**Supplied records**
+++++
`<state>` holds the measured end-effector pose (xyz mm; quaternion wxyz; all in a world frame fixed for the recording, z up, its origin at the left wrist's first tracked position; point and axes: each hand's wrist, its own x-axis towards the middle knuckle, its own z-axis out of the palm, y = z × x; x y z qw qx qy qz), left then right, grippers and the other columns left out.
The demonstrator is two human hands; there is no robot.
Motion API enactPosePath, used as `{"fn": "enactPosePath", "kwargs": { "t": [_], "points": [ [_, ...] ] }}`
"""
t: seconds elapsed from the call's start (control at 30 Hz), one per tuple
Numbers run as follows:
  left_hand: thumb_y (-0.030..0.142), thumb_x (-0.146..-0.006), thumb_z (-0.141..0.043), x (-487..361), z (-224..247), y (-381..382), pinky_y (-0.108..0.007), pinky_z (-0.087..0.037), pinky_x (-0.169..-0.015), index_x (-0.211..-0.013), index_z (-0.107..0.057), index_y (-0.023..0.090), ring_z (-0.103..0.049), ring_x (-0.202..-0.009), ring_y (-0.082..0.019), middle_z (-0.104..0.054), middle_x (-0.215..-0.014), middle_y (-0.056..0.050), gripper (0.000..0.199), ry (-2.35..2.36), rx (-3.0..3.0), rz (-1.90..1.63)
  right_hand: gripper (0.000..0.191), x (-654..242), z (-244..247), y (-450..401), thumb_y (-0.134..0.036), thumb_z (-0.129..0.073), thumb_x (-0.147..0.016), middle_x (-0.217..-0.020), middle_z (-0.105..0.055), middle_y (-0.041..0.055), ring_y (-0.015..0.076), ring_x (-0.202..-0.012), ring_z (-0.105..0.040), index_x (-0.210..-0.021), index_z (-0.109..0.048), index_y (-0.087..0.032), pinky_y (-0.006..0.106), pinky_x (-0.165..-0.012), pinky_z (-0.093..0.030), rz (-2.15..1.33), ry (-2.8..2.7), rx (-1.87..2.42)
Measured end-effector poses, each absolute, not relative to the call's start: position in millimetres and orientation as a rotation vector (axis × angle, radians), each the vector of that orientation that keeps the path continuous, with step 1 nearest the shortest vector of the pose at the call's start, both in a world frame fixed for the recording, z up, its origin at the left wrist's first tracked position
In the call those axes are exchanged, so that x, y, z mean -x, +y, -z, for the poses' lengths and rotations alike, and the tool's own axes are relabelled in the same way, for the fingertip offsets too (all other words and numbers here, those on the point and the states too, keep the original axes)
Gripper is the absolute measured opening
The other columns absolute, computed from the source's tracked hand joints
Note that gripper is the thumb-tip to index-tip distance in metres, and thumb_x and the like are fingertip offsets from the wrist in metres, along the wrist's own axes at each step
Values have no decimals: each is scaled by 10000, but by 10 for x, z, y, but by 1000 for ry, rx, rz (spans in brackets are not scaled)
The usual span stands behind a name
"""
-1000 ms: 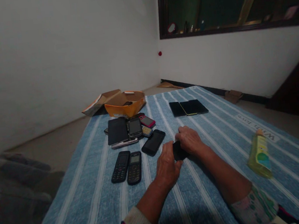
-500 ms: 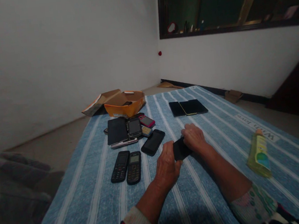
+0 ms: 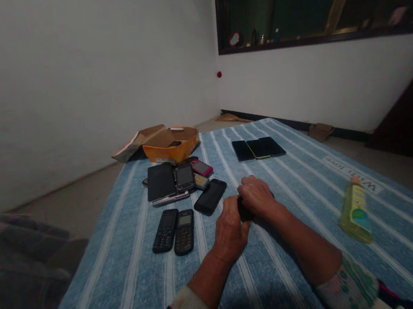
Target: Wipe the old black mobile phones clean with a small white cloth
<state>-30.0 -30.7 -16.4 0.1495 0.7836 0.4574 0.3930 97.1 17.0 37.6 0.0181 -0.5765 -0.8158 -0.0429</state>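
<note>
My left hand (image 3: pixel 230 228) grips the left end of a black phone (image 3: pixel 245 210), thumb and fingers closed on it. Over the phone's upper face lies my right hand (image 3: pixel 255 194), fingers bent together and covering most of it; whether they hold anything else is hidden. Left of my hands, a black smartphone (image 3: pixel 210 197) rests on the striped cloth. Two keypad phones (image 3: pixel 166 231) (image 3: pixel 184 232) lie side by side further left. Behind them is a pile with a dark flat device (image 3: pixel 160 181), a slider phone (image 3: pixel 185 177) and a pink phone (image 3: pixel 202 167).
An open orange box (image 3: pixel 173 151) stands at the far left of the striped cloth (image 3: pixel 129 261). Three dark phones (image 3: pixel 258 148) lie in a row at the back. A yellow-green bottle (image 3: pixel 356 212) lies at the right.
My right hand has moved left across the phone, toward my left hand, and now covers more of it. My left hand stays closed on the phone's left end.
</note>
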Motion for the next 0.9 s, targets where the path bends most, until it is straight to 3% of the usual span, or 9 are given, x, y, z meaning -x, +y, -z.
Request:
{"fn": "enactPosePath", "kwargs": {
  "t": [0.17, 0.37, 0.73, 0.9],
  "points": [
    [82, -729, -558, 294, 140, -318, -399, -516, -790, -1125, -392, 215, -559, -961, -239, -512, -1020, -52, 450, 1310, -2287, -1126, 290, -995, -397, 173, -160, -422, -894, -1004, -615, 134, 252, -991, -528, -960, -705, -146, 329, -754, -400, 126, -2483, 1892],
    [63, -691, -559, 300, 156, -310, -406, -516, -820, -1178, -370, 212, -546, -1027, -250, -508, -1077, -68, 543, 1307, -2289, -1122, 309, -913, -371, 151, -204, -401, -916, -990, -621, 130, 249, -993, -543, -954, -703, -157, 328, -768, -414, 97, -2513, 1790],
    [76, -735, -549, 290, 131, -329, -410, -515, -798, -1164, -364, 206, -545, -960, -244, -492, -1050, -72, 485, 1372, -2326, -1047, 338, -1322, -323, 444, -138, -399, -859, -1046, -675, 150, 242, -972, -642, -967, -720, -146, 295, -739, -441, -46, -2098, 2186],
    [69, -723, -554, 301, 139, -327, -408, -513, -815, -1172, -367, 213, -544, -978, -242, -490, -1048, -65, 507, 1352, -2329, -1070, 300, -1468, -271, 547, -221, -453, -866, -1002, -718, 144, 230, -964, -662, -902, -745, -162, 261, -749, -437, -153, -2003, 2240]
  ]
}}
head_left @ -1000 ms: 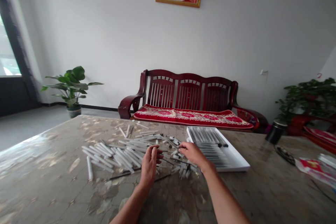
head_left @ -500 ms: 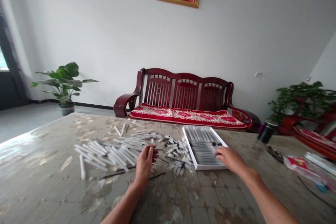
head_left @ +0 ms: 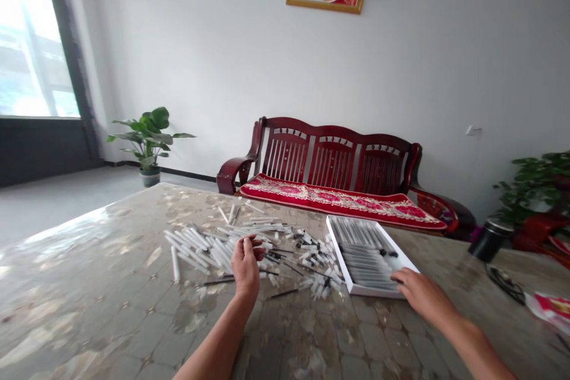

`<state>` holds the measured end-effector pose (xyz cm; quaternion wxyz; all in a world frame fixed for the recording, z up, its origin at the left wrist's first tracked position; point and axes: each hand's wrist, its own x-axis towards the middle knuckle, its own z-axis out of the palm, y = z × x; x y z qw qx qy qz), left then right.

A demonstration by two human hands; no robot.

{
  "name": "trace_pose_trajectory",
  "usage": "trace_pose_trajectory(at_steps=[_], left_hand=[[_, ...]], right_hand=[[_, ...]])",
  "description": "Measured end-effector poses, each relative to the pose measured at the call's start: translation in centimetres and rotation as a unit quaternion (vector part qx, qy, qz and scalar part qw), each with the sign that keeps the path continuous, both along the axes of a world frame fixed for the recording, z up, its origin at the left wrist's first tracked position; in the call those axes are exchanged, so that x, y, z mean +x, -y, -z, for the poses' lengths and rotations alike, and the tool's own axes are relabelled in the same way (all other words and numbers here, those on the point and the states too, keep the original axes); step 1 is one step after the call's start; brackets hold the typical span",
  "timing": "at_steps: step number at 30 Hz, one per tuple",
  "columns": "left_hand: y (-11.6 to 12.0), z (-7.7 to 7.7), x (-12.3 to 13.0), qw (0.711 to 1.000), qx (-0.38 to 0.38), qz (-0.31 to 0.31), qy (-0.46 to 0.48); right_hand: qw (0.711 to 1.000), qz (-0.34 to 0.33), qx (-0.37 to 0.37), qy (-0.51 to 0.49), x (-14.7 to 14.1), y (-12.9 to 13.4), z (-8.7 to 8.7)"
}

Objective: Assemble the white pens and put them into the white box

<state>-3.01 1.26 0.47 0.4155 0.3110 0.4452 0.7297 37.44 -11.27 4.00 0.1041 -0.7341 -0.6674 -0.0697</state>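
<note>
Lined up in two rows inside a shallow white box (head_left: 370, 292), right of centre on the worktop (head_left: 146, 323): slim translucent tubes (head_left: 365, 268), with a few black ends (head_left: 392, 254) toward the box's right side. At the near right corner of the box, the right hand (head_left: 421, 291), fingers bent and close together, tips near the lower row; cannot tell of anything pinched there. Possible mishap, by judgement: a knock from the fingertips or a drag of the wrist across the rim, enough to skew the neat lower row or shift the box. Just left of the box, small pale and black pieces (head_left: 312, 247) in a loose scatter, easily shoved about by such a shift. Farther left, a heap of white tubes (head_left: 200, 246), beside the left hand (head_left: 246, 267), thumb and fingers curled toward each other, any grip too small to make out. Around its wrist, dark thin rods (head_left: 284, 294), liable to roll at a brush from the forearm. Beyond the worktop, a red-covered wooden bench (head_left: 333, 160).
</note>
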Motion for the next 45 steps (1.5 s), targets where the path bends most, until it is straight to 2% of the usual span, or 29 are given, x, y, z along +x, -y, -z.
trace_pose_trajectory(at_steps=[4, 7, 9, 12, 15, 17, 20, 24, 29, 34, 39, 41, 45], left_hand=[[-0.9, 0.1, -1.1, 0.997, -0.018, -0.05, 0.049], [-1.3, 0.1, -1.5, 0.995, -0.021, -0.068, 0.065], [-1.4, 0.1, -1.5, 0.995, -0.019, -0.073, 0.064], [-1.4, -0.1, -1.5, 0.995, -0.015, -0.077, 0.066], [-1.4, -0.2, -1.7, 0.993, -0.02, -0.083, 0.085], [-1.4, -0.2, -1.9, 0.992, -0.026, -0.086, 0.094], [-1.5, -0.1, -2.2, 0.99, -0.026, -0.092, 0.103], [-1.9, 0.1, -2.5, 0.988, -0.017, -0.1, 0.116], [-2.2, 0.4, -2.5, 0.988, -0.02, -0.106, 0.106], [-2.0, 0.6, -2.0, 0.995, -0.026, -0.087, 0.047], [-1.2, 0.7, -0.8, 0.998, -0.018, -0.017, -0.057], [-0.8, 0.7, -0.1, 0.996, -0.018, 0.019, -0.082], [-0.2, 1.0, 1.1, 0.989, -0.027, 0.083, -0.123]], right_hand=[[1.0, 0.01, 0.017, 0.02, -0.2, -0.5, 0.4], [0.998, -0.002, 0.062, 0.003, -3.2, -1.5, 0.0], [0.996, -0.031, 0.069, -0.036, -6.8, -2.7, -0.4], [0.99, -0.1, 0.021, -0.093, -13.7, -5.1, -0.5], [0.98, -0.148, -0.007, -0.134, -20.7, -8.0, 0.1], [0.976, -0.147, -0.019, -0.16, -24.7, -9.9, 0.7], [0.976, -0.148, -0.03, -0.158, -29.2, -12.0, 1.3], [0.983, -0.149, -0.055, -0.092, -32.7, -13.1, 1.5], [0.985, -0.163, -0.061, -0.013, -33.6, -12.6, 1.2], [0.986, -0.162, -0.049, -0.007, -31.3, -12.3, 1.7], [0.981, -0.14, -0.027, -0.129, -27.1, -12.5, 3.0], [0.964, -0.143, -0.006, -0.222, -25.7, -12.4, 3.6], [0.912, -0.154, 0.044, -0.378, -24.6, -11.9, 5.0]])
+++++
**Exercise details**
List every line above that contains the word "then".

**Task solution**
`<state>` holds the measured end-effector pose (xyz mm; quaternion wxyz; all in a world frame fixed for the recording, z up, its origin at the left wrist's first tracked position; point and axes: each hand's wrist, its own x-axis towards the middle knuckle, its own z-axis out of the palm, y = z × x; x y z qw qx qy qz), left then right, grippers and the other columns left out.
`<state>` holds the measured end-effector pose (xyz cm; quaternion wxyz; all in a world frame fixed for the recording, z up, its origin at the left wrist's first tracked position; point and axes: each hand's wrist, its own x-axis towards the middle knuckle, its own z-axis out of the palm, y = z × x; x y z qw qx qy qz), left then right.

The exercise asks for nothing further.